**WHAT YOU NEED TO DO:**
Print only the lines below, from the very first to the one containing "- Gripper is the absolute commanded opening", exactly as they stand. Do not print pictures.
○ ○ ○ ○ ○
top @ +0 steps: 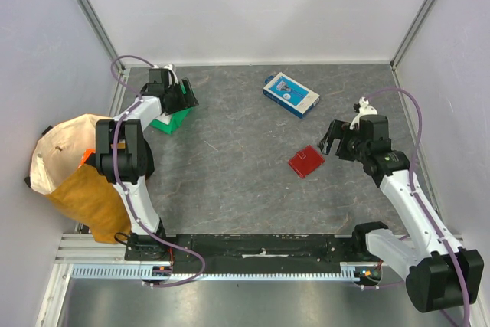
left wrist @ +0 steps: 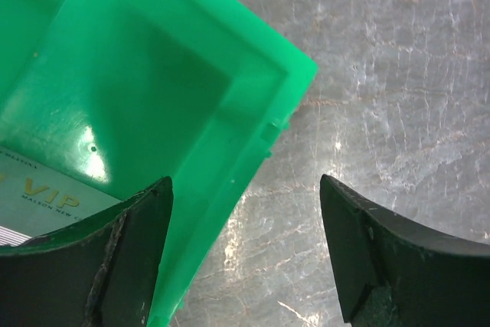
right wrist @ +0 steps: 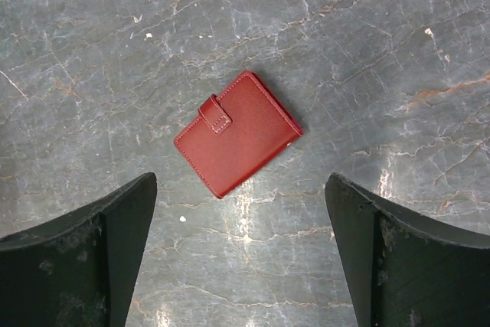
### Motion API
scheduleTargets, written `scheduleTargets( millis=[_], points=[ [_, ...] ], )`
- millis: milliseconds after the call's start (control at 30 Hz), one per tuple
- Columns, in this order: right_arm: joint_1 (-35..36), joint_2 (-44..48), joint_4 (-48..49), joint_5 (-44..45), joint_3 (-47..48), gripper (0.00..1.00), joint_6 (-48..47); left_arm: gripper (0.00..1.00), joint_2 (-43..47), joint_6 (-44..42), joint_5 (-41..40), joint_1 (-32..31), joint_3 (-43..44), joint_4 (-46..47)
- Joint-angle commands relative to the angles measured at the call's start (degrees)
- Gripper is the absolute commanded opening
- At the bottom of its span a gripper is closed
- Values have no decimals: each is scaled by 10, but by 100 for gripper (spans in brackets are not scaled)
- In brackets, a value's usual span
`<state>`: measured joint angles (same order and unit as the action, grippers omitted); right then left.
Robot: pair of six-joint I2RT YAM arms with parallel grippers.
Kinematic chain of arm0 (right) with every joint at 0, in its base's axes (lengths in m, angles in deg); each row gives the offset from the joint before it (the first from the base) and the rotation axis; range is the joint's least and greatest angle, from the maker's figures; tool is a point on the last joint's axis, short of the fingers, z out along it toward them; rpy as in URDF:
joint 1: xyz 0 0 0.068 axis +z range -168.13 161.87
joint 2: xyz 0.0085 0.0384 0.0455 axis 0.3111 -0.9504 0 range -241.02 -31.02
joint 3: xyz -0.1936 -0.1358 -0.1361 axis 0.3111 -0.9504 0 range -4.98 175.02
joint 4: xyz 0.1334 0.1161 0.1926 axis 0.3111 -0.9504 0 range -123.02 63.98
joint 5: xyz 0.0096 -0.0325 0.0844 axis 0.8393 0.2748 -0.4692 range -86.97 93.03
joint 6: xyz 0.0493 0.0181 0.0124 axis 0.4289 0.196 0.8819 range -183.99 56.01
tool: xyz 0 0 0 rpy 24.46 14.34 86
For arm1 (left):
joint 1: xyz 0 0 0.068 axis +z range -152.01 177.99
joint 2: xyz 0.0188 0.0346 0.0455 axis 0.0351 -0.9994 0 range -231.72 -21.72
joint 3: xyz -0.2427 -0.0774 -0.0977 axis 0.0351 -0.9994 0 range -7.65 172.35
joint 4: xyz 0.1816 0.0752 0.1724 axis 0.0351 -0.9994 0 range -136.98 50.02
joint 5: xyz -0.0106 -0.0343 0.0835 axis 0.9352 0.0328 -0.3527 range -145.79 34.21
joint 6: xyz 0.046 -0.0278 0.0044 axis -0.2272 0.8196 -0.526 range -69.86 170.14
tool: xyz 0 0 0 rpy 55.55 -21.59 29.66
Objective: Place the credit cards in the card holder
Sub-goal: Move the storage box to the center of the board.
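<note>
At the far left of the table (top: pixel 230 189), the left gripper (left wrist: pixel 245 189) hangs over the green bin (left wrist: pixel 153 74) with its jaws spread wide and holding nothing. 1 finger is above the bin's inside and the other above bare tabletop, so the bin's wall runs between them. Only 1 credit card (left wrist: pixel 46 208) shows, a pale one printed VIP, lying flat on the bin floor and partly hidden by that finger; any others are out of sight. A straight descent from this pose would likely catch the rim and shove or tip the light bin. A thin card lying flat also gives the pads little edge to pinch, so it may simply skid. Well apart on the right, the card holder (right wrist: pixel 237 134) lies closed on the table with its tab fastened. The right gripper (right wrist: pixel 241 181) hovers just beside it, jaws likewise spread and empty. Prying the tab with 1 arm could push the wallet along the glossy surface rather than open it. That surface is dark grey, veined like stone, with a sheen. A blue-and-white box (top: pixel 291 94) rests toward the back, plain white walls close 3 sides, and a tan bag (top: pixel 76 189) slumps off the left edge.
</note>
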<state>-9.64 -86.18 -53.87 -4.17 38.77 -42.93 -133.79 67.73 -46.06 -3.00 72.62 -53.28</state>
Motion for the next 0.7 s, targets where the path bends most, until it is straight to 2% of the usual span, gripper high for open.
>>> scheduleTargets(
  millis=[0,333,667],
  points=[
    [-1,-2,13,7,-6,98,8,82,44,26,52,-13,-28,27],
    [0,-1,14,8,-16,98,16,80,76,80,54,-63,-81,58],
    [0,5,11,40,-32,98,41,80,67,119,44,-161,-80,85]
  ],
)
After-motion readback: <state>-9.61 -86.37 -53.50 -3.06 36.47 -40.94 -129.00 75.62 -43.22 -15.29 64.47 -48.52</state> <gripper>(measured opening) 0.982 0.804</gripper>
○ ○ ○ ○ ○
**RESULT OF THE EXERCISE:**
top @ +0 steps: 
left wrist @ +0 steps: 
right wrist @ +0 steps: 
### Motion API
scheduleTargets, written `scheduleTargets( millis=[_], points=[ [_, ...] ], )`
- millis: milliseconds after the call's start (control at 30 Hz), one per tuple
- Columns, in this order: right_arm: joint_1 (-35..36), joint_2 (-44..48), joint_4 (-48..49), joint_5 (-44..45), joint_3 (-47..48), gripper (0.00..1.00), joint_6 (-48..47); left_arm: gripper (0.00..1.00), joint_2 (-43..47), joint_6 (-44..42), joint_5 (-41..40), joint_1 (-32..31), joint_3 (-43..44), joint_4 (-46..47)
- Joint-angle commands relative to the angles measured at the call's start (degrees)
- Gripper is the absolute commanded opening

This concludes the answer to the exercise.